HACKER Q&A
📣 narogab

ML, DNN and Creativity in Battle vs. Covid-19?


Everything I see about Covid-19/coronavirus is old-school standard statistics - no ML, no DNNs. Doctors and statisticians screaming and warning to not do X unless we have proven X effective with classically statistically-controlled studies (which they confess, will take months to complete, write up, peer review and publish in the journal of their choice). But when we look around, having done over the last 5 decades literally tens of thousands of such studies, none of them seems to have any relevance!

Seems the medical community thinks success against Covid-19 can only be achieved with more masks, more gloves, more hospitals, more randomly-selected controlled double-blind studies and particularly more money for a (bigger) medical community.

I hate to be critical of the very people who are doing so much work, but I am sorely pressed to see how the group of dullards in charge (and I mean the entire medical and drug community) can possibly come up with a solution.

Example: look at this - this is a solution from the boneheads in charge:

https://www.jpost.com/International/Israeli-doctor-in-Italy-We-no-longer-help-those-over-60-621856

"Let the old and weak die! " What a novel solution!

Seriously, WTF happened to creativity? Where are the ML and DNN people? Where's the "artificial intelligence" (b/c there apparently isn't enough of the real thing to solve this problem. Why isn't more of the work done to date useful in finding solutions?
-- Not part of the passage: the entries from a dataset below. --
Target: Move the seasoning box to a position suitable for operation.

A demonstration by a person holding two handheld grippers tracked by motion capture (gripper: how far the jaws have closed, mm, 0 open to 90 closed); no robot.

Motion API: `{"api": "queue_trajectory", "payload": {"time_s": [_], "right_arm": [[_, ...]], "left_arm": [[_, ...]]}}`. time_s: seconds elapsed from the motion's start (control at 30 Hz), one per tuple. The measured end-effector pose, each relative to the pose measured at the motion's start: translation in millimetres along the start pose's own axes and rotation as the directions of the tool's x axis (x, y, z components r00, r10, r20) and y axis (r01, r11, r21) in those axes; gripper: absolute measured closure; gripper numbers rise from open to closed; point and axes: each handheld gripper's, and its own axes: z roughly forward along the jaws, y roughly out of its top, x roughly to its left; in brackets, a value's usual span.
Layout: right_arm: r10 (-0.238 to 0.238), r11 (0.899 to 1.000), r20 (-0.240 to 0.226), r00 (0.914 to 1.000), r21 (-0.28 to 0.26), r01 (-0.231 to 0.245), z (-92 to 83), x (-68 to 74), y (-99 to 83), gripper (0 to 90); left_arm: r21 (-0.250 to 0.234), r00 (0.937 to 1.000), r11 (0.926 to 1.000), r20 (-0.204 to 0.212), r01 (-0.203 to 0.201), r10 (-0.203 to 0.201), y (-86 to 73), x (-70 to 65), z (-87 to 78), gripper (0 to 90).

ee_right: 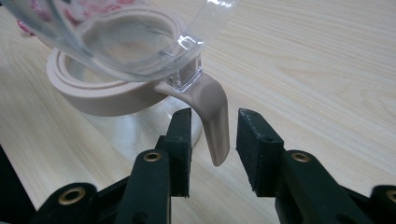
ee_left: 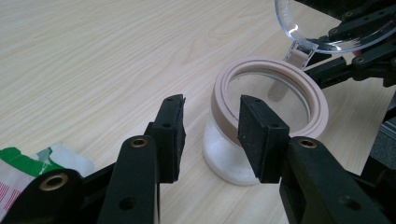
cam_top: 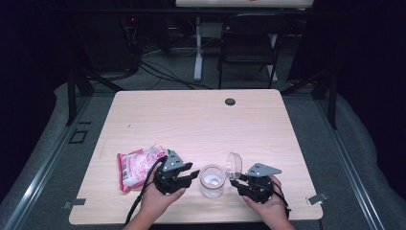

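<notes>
Beige-rimmed clear jar (cam_top: 212, 180), pink-white packet (cam_top: 138, 166)

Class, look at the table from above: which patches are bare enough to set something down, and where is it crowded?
Free: the far half of the table, up to the dark grommet, and the strip right of the right gripper. Crowded: the near edge, with snack packet, left gripper and open-lidded jar.

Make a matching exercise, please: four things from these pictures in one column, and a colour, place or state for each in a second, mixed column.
1. jar
2. lid
3. snack bag
4. right gripper

a. pink and white, lying flat on the table
b. clear, swung open, tilted up
c. jaws on either side of a beige tab
d. stands upright between both grippers, beige rim

Pairs: 1-d, 2-b, 3-a, 4-c
</notes>
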Motion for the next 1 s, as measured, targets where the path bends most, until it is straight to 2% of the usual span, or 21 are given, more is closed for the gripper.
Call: {"api": "queue_trajectory", "payload": {"time_s": [0.2, 0.47, 0.57, 0.6, 0.63, 0.7, 0.8, 1.0], "right_arm": [[0.007, 1.0, 0.007, 1.0, -0.012, -0.007, 8.1, 1.3, 2.1, 70.5], [-0.014, 1.0, 0.026, 0.9996, 0.004, 0.014, 11.6, 0.8, 3.7, 72.8], [0.026, 1.0, 0.019, 0.9995, -0.007, -0.026, 12.7, -7.4, 4.9, 74.4], [0.026, 1.0, 0.019, 0.9995, -0.007, -0.026, 12.7, -7.4, 4.9, 74.4], [0.066, 0.998, 0.011, 0.9978, -0.016, -0.066, 13.0, -13.0, 5.7, 76.5], [0.076, 0.997, 0.006, 0.9971, -0.017, -0.076, 13.0, -16.2, 6.5, 76.9], [0.116, 0.993, 0.002, 0.9932, -0.028, -0.116, 15.3, -26.6, 8.7, 78.5], [0.128, 0.992, -0.014, 0.9916, -0.018, -0.129, 21.4, -35.2, 13.3, 78.0]], "left_arm": [[0.0, 1.0, 1.0, 0.0, -0.002, 0.002, -1.3, 3.0, -2.4, 60.5], [-0.008, 0.9999, 0.9999, -0.012, 0.011, -0.011, -3.1, 6.7, -7.0, 60.4], [-0.022, 0.9993, 0.9995, -0.028, 0.023, -0.023, -4.1, 10.9, -13.1, 60.3], [-0.022, 0.9993, 0.9995, -0.028, 0.023, -0.023, -4.1, 10.9, -13.1, 60.3], [-0.027, 0.9989, 0.9992, -0.035, 0.029, -0.03, -5.0, 13.4, -16.5, 60.3], [-0.031, 0.9983, 0.9987, -0.041, 0.04, -0.041, -5.7, 14.2, -18.0, 60.2], [-0.04, 0.9967, 0.998, -0.062, 0.05, -0.052, -8.4, 19.4, -24.9, 60.1], [-0.054, 0.9928, 0.996, -0.092, 0.071, -0.076, -12.7, 25.9, -34.6, 59.9]]}}
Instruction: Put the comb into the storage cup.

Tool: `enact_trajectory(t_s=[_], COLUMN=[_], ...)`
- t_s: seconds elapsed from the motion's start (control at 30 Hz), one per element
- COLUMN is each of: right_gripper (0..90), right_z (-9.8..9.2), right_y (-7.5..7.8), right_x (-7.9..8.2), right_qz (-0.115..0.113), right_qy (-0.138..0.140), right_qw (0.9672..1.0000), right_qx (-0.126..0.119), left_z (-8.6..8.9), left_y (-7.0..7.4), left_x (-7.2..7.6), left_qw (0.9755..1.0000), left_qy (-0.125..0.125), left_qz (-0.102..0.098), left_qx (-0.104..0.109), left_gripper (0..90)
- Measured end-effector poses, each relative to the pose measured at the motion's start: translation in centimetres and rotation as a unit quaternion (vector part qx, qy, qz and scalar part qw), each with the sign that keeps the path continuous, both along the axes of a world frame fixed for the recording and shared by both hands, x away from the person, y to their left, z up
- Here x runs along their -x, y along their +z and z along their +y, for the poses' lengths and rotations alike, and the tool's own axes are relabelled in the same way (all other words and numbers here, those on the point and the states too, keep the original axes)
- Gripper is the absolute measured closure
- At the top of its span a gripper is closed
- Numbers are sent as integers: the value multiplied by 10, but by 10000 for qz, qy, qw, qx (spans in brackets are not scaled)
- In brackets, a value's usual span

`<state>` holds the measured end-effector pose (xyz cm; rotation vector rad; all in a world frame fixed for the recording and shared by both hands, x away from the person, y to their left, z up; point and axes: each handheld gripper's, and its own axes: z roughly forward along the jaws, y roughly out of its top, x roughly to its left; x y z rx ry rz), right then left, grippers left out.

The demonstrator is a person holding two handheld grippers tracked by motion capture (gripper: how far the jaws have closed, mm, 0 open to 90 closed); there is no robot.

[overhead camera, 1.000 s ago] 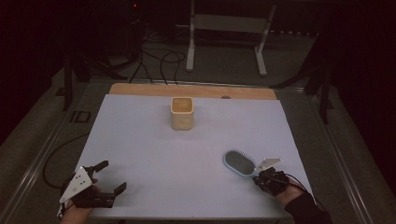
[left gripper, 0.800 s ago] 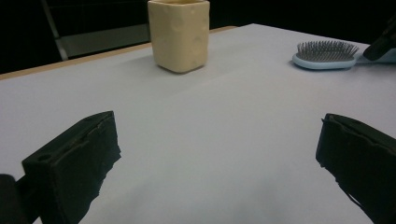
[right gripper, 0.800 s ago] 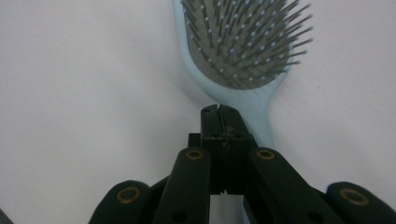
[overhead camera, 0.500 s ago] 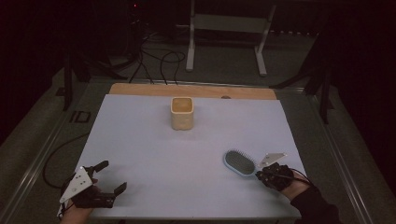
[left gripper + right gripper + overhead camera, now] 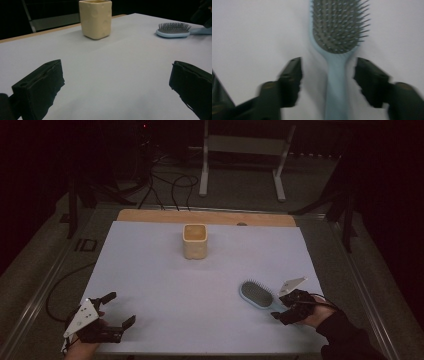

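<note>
A light blue hairbrush [image 5: 256, 295] lies bristles up on the white table at the front right, its handle pointing toward the person. My right gripper [image 5: 286, 308] is open, and the brush handle [image 5: 335, 82] lies between its two black jaws without touching them. The brush head [image 5: 338, 23] is just ahead of the jaws. My left gripper [image 5: 120, 310] rests open at the front left corner with nothing between its jaws. A cream yellow square cup [image 5: 195, 241] stands upright at the middle back of the table; in the left gripper view the cup [image 5: 95, 18] is far ahead.
The white table sheet [image 5: 150, 270] ends at a wooden strip [image 5: 150, 215] at the back. Behind the table, on the dark floor, are cables [image 5: 165, 182] and a white stand [image 5: 240, 150]. A metal rail [image 5: 45, 285] runs along the left side.
My right gripper has slid back along the brush toward the person, from the head's end to around the handle. The left gripper and the cup have not moved.
</note>
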<state>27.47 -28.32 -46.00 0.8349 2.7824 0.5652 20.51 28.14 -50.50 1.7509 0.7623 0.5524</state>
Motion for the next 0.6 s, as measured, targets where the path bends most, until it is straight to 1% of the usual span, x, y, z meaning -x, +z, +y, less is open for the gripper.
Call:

Medical "science" has let us down.


  👤 rvz Accepted Answer ✓
The current tools that are used in clinical environments have been tested and proven to be safe for many years and are also compliant with healthcare regulations to ensure that they are safe to use because it involves human life.

You mention Machine Learning or Deep Learning based solutions are not used more to tackle the COVID-19 outbreak. The problem with using them is that the explainability in its decision-making is very poor and is as transparent as a blackbox at best. Thus it isn't useful for a clinician to give an explanation why this 'AI' came to that decision, which is very unsafe in a medical environment.

Explainable tools like decision support systems are what medical professional favour over the hype of DNNs, neural nets, or other AI buzzwords these days.


👤 tastroder
(Vouching since this might be a good discussion to have.)

> I see about Covid-19/coronavirus is old-school standard statistics - no ML, no DNNs.

What you call "old-school" is also proven. The biomedical domain uses these models because they understand how they work, what abstractions went into them, and when they are reliable methods to lean on. Machine learning and DNNs are pretty useless without a specific task and good datasets (add large to that list for DNNs), very much like wet trials in the medical field.

If you look at the biomedical field in the last few months, lots of efforts already come together here that you might appreciate. Peer reviews of relevant papers are expedited, results are digitally disseminated around the world, cases are tracked with pretty unprecedented speed across bureaucratic borders.

> Seriously, WTF happened to creativity? Where are the ML and DNN people?

Where they belong. Some help people in the field, others focus on their own research, some will definitely try to put their specific methods to the test in order to facilitate other efforts.

I realize that many people these days want to help but please, this is not the time to get your covid paper on arxiv just because. Just like we should call out people profiteering from this pandemic economically, we should strive against adding pure noise. Note that this shouldn't hinder creativity but that is a completely separate thing. If you have a great idea to help, go ahead.

> Where's the "artificial intelligence" (b/c there apparently isn't enough of the real thing to solve this problem. Why isn't more of the work done to date useful in finding solutions? Medical "science" has let us down.

Medical science is doing what they can, the presumption that a buzzword can do it better than people that dedicate their life to this is neither help-, nor respectful.